**WORK INSTRUCTION:**
Copy verbatim the block of lines in the entries below whose first line contains "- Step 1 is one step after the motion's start" and whose last line contains "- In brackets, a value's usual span". Leave out all other lines.

**TASK MATERIAL:**
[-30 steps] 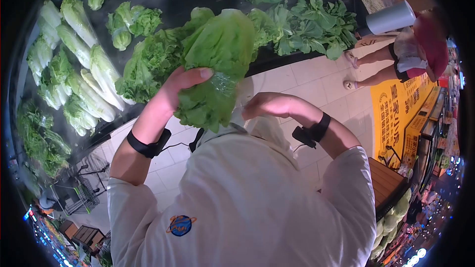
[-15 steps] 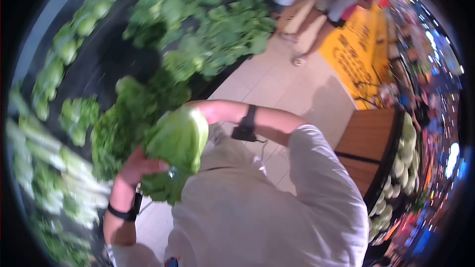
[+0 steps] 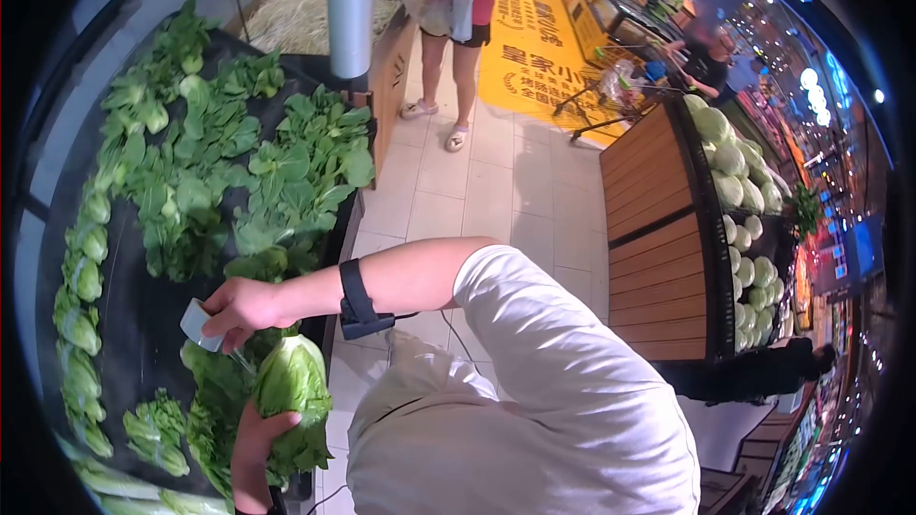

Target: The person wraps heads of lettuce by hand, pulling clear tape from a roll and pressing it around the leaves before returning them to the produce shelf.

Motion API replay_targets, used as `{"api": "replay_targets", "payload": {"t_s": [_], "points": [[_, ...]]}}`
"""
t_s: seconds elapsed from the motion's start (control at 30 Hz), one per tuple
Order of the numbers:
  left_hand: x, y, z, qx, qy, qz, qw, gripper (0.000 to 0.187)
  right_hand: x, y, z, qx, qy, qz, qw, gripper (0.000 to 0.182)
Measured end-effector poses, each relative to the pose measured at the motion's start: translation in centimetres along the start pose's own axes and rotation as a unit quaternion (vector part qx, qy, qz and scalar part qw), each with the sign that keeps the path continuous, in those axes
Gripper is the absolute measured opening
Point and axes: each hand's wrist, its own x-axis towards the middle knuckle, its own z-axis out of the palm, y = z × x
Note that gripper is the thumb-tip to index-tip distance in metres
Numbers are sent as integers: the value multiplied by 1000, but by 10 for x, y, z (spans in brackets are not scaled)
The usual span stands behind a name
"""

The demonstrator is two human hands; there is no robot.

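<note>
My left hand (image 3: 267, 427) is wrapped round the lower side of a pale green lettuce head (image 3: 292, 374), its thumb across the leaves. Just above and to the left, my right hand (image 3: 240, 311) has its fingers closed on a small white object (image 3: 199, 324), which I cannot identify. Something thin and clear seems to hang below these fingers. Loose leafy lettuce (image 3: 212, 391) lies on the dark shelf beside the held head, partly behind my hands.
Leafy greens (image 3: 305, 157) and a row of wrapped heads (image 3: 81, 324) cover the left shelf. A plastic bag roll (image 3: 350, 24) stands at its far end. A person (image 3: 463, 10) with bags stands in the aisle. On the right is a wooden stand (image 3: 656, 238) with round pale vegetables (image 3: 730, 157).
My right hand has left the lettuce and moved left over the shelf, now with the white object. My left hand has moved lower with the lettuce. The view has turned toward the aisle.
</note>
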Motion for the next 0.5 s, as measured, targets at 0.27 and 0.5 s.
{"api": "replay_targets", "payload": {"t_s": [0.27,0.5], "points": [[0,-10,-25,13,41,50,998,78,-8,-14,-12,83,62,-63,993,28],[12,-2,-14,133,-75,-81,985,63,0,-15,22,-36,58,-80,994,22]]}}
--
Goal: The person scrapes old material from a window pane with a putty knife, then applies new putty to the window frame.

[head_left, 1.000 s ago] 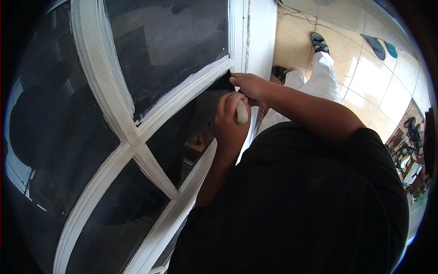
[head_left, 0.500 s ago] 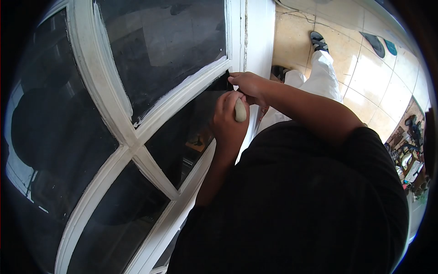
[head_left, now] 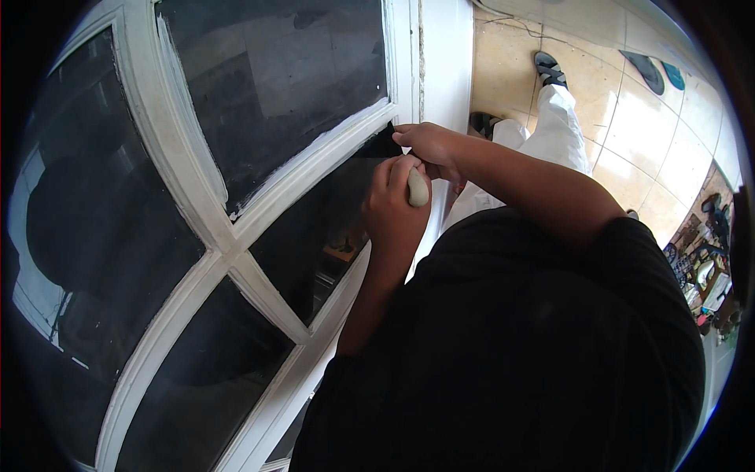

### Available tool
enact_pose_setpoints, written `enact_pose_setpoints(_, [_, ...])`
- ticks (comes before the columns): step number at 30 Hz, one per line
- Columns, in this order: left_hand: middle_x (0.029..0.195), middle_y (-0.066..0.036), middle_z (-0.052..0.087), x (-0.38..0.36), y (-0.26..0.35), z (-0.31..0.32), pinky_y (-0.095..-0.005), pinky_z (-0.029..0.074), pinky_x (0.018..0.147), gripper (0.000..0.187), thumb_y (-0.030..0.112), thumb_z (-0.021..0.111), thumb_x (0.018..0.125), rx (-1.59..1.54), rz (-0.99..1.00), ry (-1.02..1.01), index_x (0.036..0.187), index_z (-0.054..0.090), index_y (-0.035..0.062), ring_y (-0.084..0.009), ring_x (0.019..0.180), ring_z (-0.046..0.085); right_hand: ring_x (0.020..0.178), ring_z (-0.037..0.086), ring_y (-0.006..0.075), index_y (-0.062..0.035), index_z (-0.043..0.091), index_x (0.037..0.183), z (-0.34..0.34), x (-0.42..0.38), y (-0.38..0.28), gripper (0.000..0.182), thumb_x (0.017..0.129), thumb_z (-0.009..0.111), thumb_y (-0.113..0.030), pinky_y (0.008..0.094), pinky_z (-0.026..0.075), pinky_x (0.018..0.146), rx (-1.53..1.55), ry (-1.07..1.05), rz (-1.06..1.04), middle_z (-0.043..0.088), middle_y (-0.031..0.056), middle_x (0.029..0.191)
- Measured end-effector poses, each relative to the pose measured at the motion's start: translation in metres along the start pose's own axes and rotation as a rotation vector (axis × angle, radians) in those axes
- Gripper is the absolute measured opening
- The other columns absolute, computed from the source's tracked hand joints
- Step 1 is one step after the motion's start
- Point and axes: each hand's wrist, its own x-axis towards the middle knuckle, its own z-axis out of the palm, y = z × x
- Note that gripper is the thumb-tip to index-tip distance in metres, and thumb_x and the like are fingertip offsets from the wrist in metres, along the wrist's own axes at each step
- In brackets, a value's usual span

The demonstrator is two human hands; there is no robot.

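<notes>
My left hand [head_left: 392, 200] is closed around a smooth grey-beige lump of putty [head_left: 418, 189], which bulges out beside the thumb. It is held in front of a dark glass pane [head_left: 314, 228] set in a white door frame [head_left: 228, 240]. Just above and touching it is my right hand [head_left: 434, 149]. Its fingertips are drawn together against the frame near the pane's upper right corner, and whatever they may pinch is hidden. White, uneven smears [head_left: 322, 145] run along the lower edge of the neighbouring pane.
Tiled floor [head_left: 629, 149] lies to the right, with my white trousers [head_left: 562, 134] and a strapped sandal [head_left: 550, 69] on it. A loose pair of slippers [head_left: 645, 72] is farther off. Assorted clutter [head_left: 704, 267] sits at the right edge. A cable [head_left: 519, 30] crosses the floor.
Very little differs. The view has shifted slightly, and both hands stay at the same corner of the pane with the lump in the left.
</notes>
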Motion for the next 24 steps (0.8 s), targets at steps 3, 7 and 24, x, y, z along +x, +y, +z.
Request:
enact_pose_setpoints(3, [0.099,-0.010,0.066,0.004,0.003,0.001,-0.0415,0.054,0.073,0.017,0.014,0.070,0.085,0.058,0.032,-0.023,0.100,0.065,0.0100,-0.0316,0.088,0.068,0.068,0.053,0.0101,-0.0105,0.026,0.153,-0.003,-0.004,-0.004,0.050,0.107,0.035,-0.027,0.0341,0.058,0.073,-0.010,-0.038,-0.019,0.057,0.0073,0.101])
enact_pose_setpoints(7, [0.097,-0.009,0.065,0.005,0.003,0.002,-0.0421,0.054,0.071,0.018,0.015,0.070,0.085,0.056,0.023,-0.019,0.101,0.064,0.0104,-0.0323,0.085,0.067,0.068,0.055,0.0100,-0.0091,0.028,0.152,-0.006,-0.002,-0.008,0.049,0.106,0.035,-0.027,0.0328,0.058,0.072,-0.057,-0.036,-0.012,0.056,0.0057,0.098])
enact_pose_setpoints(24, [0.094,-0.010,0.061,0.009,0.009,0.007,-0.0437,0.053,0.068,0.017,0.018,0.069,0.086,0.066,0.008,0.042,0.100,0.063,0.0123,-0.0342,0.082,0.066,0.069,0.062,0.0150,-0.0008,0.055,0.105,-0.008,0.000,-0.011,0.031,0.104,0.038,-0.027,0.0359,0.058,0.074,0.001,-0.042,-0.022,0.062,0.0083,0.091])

**THE COMPLETED TASK:**
- Step 1 is one step after the motion's start
- Point and axes: each hand's wrist, its own x-axis towards the middle knuckle, its own z-axis out of the palm, y = z × x
- Note that gripper is the thumb-tip to index-tip distance in metres, and thumb_x and the like are fingertip offsets from the wrist in metres, along the wrist's own axes at each step
- In brackets, a value's usual span

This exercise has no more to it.